Gigya is one of the most promising startups today in the Social distribution world and I assume will be acquired sooner or later by Google. Good luck !

 

I wonder how many of these friend list aggregators will come up in the next while. Then we’ll need aggregators that aggregate the aggregated lists - wow - I guess I am jumping the curve…
Maybe I am just a fool and nobody outside Silicon Valley will ever understand this and so it won’t ever go mainstream… I wonder…

Also my Friends List or my Social Graph and Monetization are two things that don’t gel for me - and a lot of other people. Nobody wants to be monetized when they interact with their friends.

Maybe I am just very Peter 1.0 today.

 

“Gigya Socialize is actually quite unique”? “The ability to import friends from email contact lists”?

You’re kidding, right?

Seriously, guys. This is ridiculous.

 

Website owner wants to import contacts from e-mails and send invites to do so he has to send his visitors to sign-up on Gigya. As a surfer currently doesn’t have a Gigya log-in and doesn’t know what the hell is Gigya he doesn’t want to give them his/her e-mail password though he kinda trusts the website he uses.
So why should a website owner want to use Gigya?

Though for small websites that can’t afford an own solution to acess emails - it’s ok and could work.

 

How many friends does one need to be discovered or being connected to using these useless social networking sites?

 

Not. A. Chance. In. Hell.

 

How many different products like this do we need? I know competition is a good thing, but it seems like with all of these different ways of sharing data, the social networking scene is becoming more fragmented and confusing instead of brought together.

 

Social media features are just that, features for any website. Building the features in, etc., is fine but frankly, it’s the easy part. If the real value in all this is the user data–and I agree that it is–why would any serious web publisher hand that over to someone else? Where’s the value in having these features? Engagement? More pageviews? Yes, but without ownership of the social graph that’s all being plugged into an inefficient ad revenue machine. In otherwords, if I’m a publisher, why should I give away free real estate on my website for someone else to benefit? Is the ability to let my audience create a profile page worth that?

 

Peter 1.0 - great points - Gigya will aggregate any graph with an API - but certainly these are challenges any company faces when trying to incorporate these kinds of features.

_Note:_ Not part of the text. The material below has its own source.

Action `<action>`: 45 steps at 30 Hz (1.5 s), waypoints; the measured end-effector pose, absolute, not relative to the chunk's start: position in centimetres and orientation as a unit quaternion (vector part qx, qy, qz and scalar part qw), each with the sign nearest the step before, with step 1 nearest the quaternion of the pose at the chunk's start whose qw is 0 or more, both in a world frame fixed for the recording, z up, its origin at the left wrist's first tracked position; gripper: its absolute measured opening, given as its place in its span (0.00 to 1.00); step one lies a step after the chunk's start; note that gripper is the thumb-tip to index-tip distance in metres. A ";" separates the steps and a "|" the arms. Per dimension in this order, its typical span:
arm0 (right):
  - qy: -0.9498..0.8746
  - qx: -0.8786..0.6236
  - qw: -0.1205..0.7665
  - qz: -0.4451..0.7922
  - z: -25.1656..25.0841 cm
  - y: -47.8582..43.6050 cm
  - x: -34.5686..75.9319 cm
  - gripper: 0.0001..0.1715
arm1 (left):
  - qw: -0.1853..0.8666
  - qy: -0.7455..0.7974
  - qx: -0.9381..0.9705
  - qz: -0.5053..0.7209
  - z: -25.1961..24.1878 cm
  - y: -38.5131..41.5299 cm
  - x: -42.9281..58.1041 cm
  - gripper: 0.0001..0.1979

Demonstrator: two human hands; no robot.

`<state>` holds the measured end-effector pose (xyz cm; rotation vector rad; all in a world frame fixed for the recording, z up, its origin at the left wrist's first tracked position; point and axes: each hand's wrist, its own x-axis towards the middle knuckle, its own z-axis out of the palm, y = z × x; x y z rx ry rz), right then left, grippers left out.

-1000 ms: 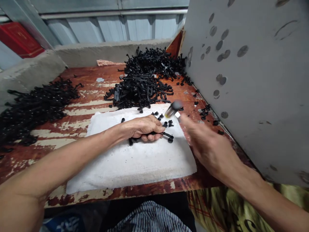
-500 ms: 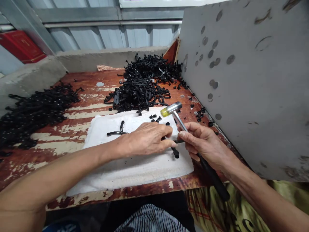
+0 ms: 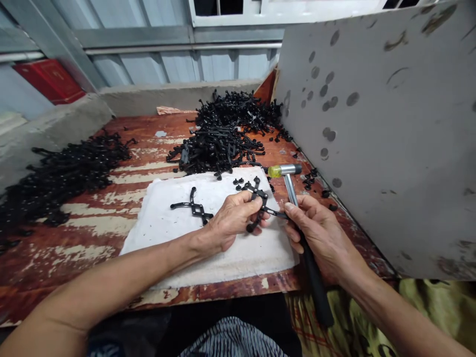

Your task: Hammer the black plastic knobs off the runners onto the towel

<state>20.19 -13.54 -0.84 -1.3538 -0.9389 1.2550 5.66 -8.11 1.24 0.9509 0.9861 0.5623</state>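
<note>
**Mallet in my right hand, black plastic piece in my left**

My left hand (image 3: 234, 216) rests over the middle of the white cloth pad (image 3: 169, 220), its fingers curled and pinching a black plastic piece (image 3: 257, 202), a branching lattice with round knobs at its ends. The piece sits at the pad's right side, partly lifted in my grip, and one thin arm of it runs across to just beside my right fingers. My right hand (image 3: 320, 233) is clenched around the black grip of a mallet (image 3: 292, 186). Its silver shaft rises at the lower right of the pad, and its metal head with a yellow face hangs in the air above the pad's far right corner.

Left of my hand, a second lattice piece (image 3: 193, 208) lies flat on the pad, apart from me. Small black studs (image 3: 238, 182) sit at the pad's far edge.

Beyond the pad, the peeling red-brown bench (image 3: 85, 225) carries a long black heap (image 3: 63, 181) at the left of the frame and a larger tangled pile (image 3: 219, 141) at upper centre. More studs (image 3: 308, 181) are scattered at the right, by the grey dented board (image 3: 372, 148) standing along the bench. A concrete curb (image 3: 63, 119) and corrugated metal wall (image 3: 167, 64) close off the far side.
</note>
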 end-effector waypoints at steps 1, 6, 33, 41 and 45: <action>-0.402 -0.564 0.502 0.518 -0.9 -13.7 20.4 0.32 | 0.734 0.447 0.443 0.256 1.2 -8.0 5.6 0.08; -0.467 -0.563 0.467 0.496 -1.7 -14.0 21.3 0.21 | 0.731 0.401 0.510 0.212 0.5 -6.6 4.7 0.08; -0.701 -0.635 0.307 0.100 -3.0 -15.5 26.0 0.19 | 0.688 0.487 0.516 0.150 1.8 -5.4 2.9 0.07; -0.727 -0.656 0.183 0.088 -2.6 -13.3 24.4 0.20 | 0.682 0.494 0.519 0.147 1.0 -4.6 2.4 0.11; -0.748 -0.609 0.237 0.117 -2.5 -12.6 23.7 0.19 | 0.662 0.507 0.535 0.134 1.1 -4.1 2.4 0.11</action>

Gleb - interestingly enough lots of people are already using Gigya to manage friend lists, on hundreds of sites, to facilitate content sharing - more than 40 million contacts currently are managed. To your other point, I think sites like the idea of working with a smaller company where they can potentially have some leverage in the relationship.

 

Does anyone else think that this sounds very similar to Gigli?

 

Branding on individual components is kept to a minimum, and users are only brought back to Gigya’s site for account management purposes.

I like this alot. I hate getting emails from myspace or facebook about messages. Why not let us read those messages right in my email, like any good forum software does?

 

Congrats for Gigya, they are growing very fast, competing in the “big league” of Web 2.0 social networks can be a hard job to do, they seem to manage themselves very well. I wonder if they will start to make money with their new advertising program. Gigya Socialize in a nice tool and I sure they will have great success with it.